Independent Contractors: You’re On Your Own for Coverage

Maybe you don’t drive for the big food apps. Instead, you deliver equipment, retail goods, medical supplies, or auto parts as an independent contractor. In that case, there is no app policy behind you at all. The coverage is fully your job.

So be upfront with your agent about how you use your car. What do you haul? How many work miles do you drive? Do you travel between stores or job sites? These details decide what you need. It might be a simple business-use add-on to your personal policy. Or it might be a true commercial auto policy. Guess wrong either way and it costs you. One way leaves you exposed. The other way, you overpay for coverage you don’t need.

Also, many clients require proof of commercial coverage before you can start work. They ask for a certificate of insurance. If you’re building your own delivery business, talk this through before you sign a contract. Our business insurance team can show you what those contracts usually require.

Pizza Delivery Drivers Face the Strictest Rules

Insurers treat pizza delivery as one of the riskiest jobs in personal auto. Why? Fast delivery windows, frequent trips, night driving, and busy city streets. Most pizza shops don’t provide cars or insurance either. In fact, many insurers simply exclude pizza delivery from personal policies altogether.

So if you deliver pizza in Chicago, don’t assume you’re covered. And don’t assume your employer has you protected. Ask your insurer directly — in writing if you can. The Illinois Department of Insurance also publishes a consumer guide on required auto coverage in the state. Keep in mind, those state minimums can run out fast in a serious delivery crash.

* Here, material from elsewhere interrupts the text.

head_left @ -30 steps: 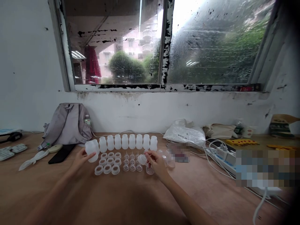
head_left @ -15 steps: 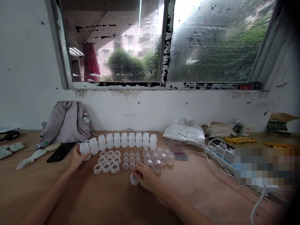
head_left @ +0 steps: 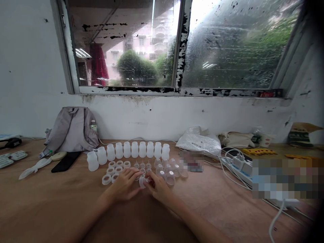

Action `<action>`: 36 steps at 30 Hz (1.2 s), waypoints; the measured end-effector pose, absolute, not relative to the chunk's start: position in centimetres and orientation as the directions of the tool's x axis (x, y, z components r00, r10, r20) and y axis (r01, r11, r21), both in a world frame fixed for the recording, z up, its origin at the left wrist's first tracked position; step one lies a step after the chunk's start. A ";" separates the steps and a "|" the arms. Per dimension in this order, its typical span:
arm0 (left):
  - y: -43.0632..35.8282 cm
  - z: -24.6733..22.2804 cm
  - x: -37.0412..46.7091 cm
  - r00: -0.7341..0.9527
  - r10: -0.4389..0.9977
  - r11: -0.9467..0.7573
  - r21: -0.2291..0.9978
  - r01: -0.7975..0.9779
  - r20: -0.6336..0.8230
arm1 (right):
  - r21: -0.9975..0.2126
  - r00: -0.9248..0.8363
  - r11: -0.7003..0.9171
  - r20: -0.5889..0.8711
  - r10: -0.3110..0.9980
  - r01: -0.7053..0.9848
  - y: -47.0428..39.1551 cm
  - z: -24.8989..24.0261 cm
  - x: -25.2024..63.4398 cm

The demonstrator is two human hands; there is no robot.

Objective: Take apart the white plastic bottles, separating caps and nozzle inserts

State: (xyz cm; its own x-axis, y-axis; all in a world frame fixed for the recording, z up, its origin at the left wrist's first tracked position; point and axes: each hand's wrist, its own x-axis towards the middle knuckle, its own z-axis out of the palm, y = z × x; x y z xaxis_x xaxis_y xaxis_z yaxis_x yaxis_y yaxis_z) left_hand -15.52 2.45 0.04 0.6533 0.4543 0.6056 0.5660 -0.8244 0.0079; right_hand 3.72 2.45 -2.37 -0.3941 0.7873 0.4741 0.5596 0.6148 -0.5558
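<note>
Low over the table, my right hand (head_left: 160, 186) pinches a translucent white bottle ring (head_left: 142, 182), which is tilted on its side. From the left, my left hand (head_left: 126, 183) comes up close to the ring with thumb and fingers apart; whether it touches the ring I cannot tell. Behind the hands stand clear bottle nipples (head_left: 142, 166), partly hidden by my fingers. More white rings (head_left: 106, 179) lie in rows to the left, some covered by my left hand. Clear dome caps (head_left: 170, 178) are grouped at the right. A row of frosted baby bottles (head_left: 126, 150) stands behind everything.
A grey backpack (head_left: 72, 130) leans on the wall at the left, with a black phone (head_left: 65, 162) before it. A plastic bag (head_left: 199, 141) lies at the back right. White cables and a power strip (head_left: 238, 170) run along the right side.
My left hand has let go of the leftmost baby bottle, which now stands in place, and has moved right to the ring. My right hand has raised and tilted the ring.
</note>
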 end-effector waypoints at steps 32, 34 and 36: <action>3.2 -2.8 -14.4 0.602 0.467 -0.849 0.137 0.511 0.648 | -0.475 -0.461 0.684 0.509 0.727 0.553 2.3 -3.1 3.4; 3.3 -2.6 -14.6 0.595 0.488 -0.841 0.162 0.516 0.638 | -0.469 -0.483 0.690 0.494 0.723 0.552 2.0 -2.8 3.5; 3.3 -2.4 -14.8 0.574 0.513 -0.825 0.182 0.535 0.638 | -0.457 -0.486 0.694 0.499 0.717 0.556 1.9 -2.6 3.6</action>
State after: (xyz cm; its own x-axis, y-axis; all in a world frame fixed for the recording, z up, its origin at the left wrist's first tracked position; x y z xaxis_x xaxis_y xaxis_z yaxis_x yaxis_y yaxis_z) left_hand -14.85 3.35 -2.44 0.5735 0.5134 0.6383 0.5354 -0.8247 0.1822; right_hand 3.56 1.87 -2.56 -0.4859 0.7175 0.4991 0.5559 0.6944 -0.4570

How to Close the Gap: Your Options in Illinois

The good news? The fix is usually one of three things:

  • Rideshare or delivery endorsement. This add-on covers the “app on” gap. It’s the cheapest option for part-time drivers. However, not every carrier offers it for food delivery.
  • Commercial auto policy. This is full business coverage for your vehicle. Most full-time drivers and contractors need this one.
  • Hybrid gig-driver policies. Some carriers now blend personal and business coverage in one policy.

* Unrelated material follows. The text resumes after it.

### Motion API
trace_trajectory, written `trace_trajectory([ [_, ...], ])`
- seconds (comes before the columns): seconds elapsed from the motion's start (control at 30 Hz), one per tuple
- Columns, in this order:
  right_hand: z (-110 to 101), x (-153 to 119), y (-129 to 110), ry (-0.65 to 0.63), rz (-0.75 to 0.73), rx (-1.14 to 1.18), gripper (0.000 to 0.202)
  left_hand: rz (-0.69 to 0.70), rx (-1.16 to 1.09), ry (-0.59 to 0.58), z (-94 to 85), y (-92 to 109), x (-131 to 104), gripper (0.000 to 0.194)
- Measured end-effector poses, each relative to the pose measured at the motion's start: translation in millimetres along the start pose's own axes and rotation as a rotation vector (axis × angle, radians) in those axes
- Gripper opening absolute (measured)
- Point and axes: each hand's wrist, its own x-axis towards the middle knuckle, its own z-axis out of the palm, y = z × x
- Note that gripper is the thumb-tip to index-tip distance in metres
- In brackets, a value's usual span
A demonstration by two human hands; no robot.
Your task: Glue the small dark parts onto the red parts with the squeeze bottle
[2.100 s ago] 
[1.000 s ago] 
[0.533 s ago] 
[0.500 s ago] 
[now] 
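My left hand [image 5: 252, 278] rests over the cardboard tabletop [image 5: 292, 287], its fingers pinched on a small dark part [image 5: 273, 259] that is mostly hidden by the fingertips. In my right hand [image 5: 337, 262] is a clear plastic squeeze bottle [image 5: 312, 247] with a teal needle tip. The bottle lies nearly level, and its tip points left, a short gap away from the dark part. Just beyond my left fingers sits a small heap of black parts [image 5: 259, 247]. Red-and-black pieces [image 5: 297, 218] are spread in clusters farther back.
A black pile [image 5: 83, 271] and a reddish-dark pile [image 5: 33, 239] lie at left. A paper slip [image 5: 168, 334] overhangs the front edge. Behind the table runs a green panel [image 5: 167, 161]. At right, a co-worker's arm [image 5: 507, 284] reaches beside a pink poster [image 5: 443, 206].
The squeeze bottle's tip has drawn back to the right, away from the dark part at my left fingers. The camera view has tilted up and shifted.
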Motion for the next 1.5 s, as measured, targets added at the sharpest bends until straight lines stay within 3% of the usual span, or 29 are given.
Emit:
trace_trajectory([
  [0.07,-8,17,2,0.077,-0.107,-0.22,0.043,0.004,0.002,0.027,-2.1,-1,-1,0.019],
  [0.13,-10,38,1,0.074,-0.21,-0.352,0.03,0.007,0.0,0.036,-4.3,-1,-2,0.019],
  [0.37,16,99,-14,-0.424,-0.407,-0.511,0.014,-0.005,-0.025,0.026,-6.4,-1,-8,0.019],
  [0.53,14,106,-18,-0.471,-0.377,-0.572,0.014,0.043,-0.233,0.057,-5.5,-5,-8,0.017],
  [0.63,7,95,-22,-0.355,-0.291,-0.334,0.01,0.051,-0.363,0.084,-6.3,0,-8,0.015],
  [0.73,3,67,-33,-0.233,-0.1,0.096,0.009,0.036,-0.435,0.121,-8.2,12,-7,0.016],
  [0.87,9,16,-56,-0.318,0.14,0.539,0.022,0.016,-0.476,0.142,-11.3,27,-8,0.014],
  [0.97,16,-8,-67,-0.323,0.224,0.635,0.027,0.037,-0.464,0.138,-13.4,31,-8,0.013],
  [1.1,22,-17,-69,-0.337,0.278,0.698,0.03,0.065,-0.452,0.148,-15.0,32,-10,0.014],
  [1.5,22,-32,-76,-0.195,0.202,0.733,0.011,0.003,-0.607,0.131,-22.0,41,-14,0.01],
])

The right choice depends on your platform, your hours, and your vehicle. But the wrong choice is doing nothing and hoping no one checks.

Talk to a Chicago Agency That Knows Delivery Risk

At Weer Insurance Group, we help delivery drivers, couriers, and contractors across Chicago every week. Because we’re independent, we can shop carriers that actually want delivery business. Many captive agents can’t quote these at all. We’ll review your current policy and read your app’s coverage terms. Then we’ll tell you honestly what you need — an endorsement or a commercial policy. We serve Chicago, the suburbs, and all of Illinois, Wisconsin, and Indiana. Plus, we speak English, Spanish, Polish, Ukrainian, and Russian.

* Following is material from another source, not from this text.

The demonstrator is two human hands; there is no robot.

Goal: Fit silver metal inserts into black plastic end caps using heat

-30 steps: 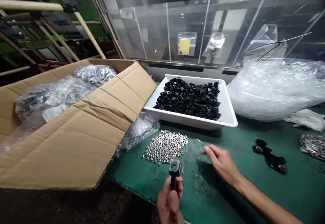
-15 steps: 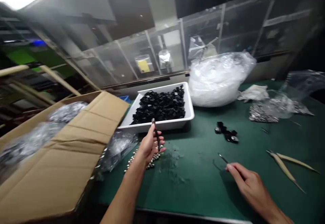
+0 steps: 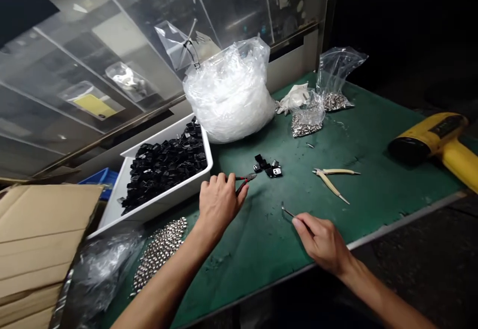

Contact us today for a free coverage review. Do it before your next shift — not after your first denied claim.


Frequently Asked Questions

Does DoorDash provide insurance for its drivers? Yes, but it’s limited. The coverage mainly applies during active deliveries. Also, it usually pays only after your own policy responds first. And it typically won’t cover damage to your own car.

Will my insurance company find out I do deliveries? Often, yes. Adjusters investigate how a crash happened. So if you were delivering, they can deny the claim. They may also drop your policy afterward.

How much does commercial auto insurance cost for delivery drivers in Chicago? It depends on your car, your record, and your delivery type. A delivery endorsement can cost a few hundred dollars a year. A full commercial policy costs more. Still, both cost far less than one uncovered crash.

Do I need commercial insurance if I only deliver part-time? Maybe not a full policy. But you likely need at least a delivery endorsement. Even one delivery a week can trigger the business-use exclusion.